The objective of this application is to understand the mechanisms responsible for coronary sclerosis and cardiac dysfunction induced by total body irradiation (TBI), and to identify and develop medical countermeasures to mitigate and/or treat such injury. Our preliminary studies indicate that 10 Gy single-dose TBI, a dose and schedule relevant to radiological terrorist attacks and nuclear accidents, is associated with the development of risk factors for cardiovascular disease, coronary sclerosis and functional injury to the heart. Furthermore, the pharmaceutical Losartan and the nutriceutical curcumin appear to prevent TBI-induced development of risk factors for cardiovascular disease. Whereas there is a substantial body of literature regarding the impact of TBI in organs such as the intestine and kidney, there is no information about the mechanisms by which TBI causes injury to the heart. The sequence of the molecular and cellular events that result in coronary sclerosis and ventricular dysfunction following TBI is not known.

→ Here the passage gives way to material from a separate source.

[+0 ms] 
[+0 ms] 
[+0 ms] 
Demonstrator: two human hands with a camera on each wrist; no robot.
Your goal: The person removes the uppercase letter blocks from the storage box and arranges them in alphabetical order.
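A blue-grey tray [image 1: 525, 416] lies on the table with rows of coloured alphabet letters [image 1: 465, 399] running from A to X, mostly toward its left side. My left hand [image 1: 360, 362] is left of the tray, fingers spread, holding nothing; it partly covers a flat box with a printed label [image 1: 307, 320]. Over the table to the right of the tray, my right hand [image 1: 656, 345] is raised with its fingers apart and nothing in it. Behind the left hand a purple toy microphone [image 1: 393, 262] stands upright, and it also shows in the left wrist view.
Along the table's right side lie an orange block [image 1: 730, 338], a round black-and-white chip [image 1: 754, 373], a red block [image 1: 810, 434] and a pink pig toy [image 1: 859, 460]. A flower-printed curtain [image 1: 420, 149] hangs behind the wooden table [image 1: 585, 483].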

We hypothesize that TBI-induced damage to the heart results from increased risk factors for cardiovascular disease. The corollary to this hypothesis is that pharmaceutical treatments that decrease risk factors for cardiovascular disease will be effective in treating TBI-induced coronary sclerosis and ventricular dysfunction. This hypothesis will be tested in an established rat bone marrow transplant model.
Three specific aims will be tested:
Specific Aim 1 will determine the extent that TBI results in an imbalance between procoagulant and anticoagulant function of the vasculature resulting in coronary sclerosis and ventricular dysfunction.
Specific Aim 2 will determine the mechanisms by which TBI indirectly injures the coronary vasculature/endothelium to decrease nitric oxide and increases superoxide production from nitric oxide synthase.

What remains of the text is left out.